:: Task brief ::
Take the data that follows and retype it word for word.

:: Collected data ::
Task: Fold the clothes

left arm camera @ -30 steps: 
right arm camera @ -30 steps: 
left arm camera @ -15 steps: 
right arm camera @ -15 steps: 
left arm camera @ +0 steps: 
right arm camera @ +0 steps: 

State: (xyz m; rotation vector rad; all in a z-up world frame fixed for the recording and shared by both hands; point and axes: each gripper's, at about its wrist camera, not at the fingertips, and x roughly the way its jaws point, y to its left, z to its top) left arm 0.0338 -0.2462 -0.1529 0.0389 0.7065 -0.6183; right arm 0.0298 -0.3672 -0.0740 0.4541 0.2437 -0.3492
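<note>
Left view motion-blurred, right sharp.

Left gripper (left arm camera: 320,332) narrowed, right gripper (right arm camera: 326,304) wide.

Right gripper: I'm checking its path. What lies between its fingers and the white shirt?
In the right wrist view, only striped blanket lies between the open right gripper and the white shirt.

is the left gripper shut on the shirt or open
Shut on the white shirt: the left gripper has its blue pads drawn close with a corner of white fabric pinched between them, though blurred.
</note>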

:: The answer ::
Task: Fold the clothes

left arm camera @ -30 steps: 
right arm camera @ -30 steps: 
left arm camera @ -15 steps: 
right arm camera @ -15 steps: 
left arm camera @ +0 steps: 
right arm camera @ +0 steps: 

State: (xyz m; rotation vector rad; all in a z-up world frame fixed for the recording and shared by both hands; point and axes: each gripper's, at about its wrist camera, not at the fingertips, and x roughly the way its jaws point, y to its left, z to its top) left arm 0.0338 -0.2462 -0.1529 0.0389 0.7065 -0.6183; right arm 0.0298 -0.3672 -0.0740 0.4541 0.2437 -0.3492
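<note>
Left view motion-blurred, right sharp.

Left gripper (left arm camera: 320,332) narrowed, right gripper (right arm camera: 326,304) wide.

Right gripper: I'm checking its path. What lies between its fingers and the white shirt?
In the right wrist view, only striped blanket lies between the open right gripper and the white shirt.

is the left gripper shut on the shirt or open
Shut on the white shirt: the left gripper has its blue pads drawn close with a corner of white fabric pinched between them, though blurred.
</note>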

There is nothing further to add to the answer.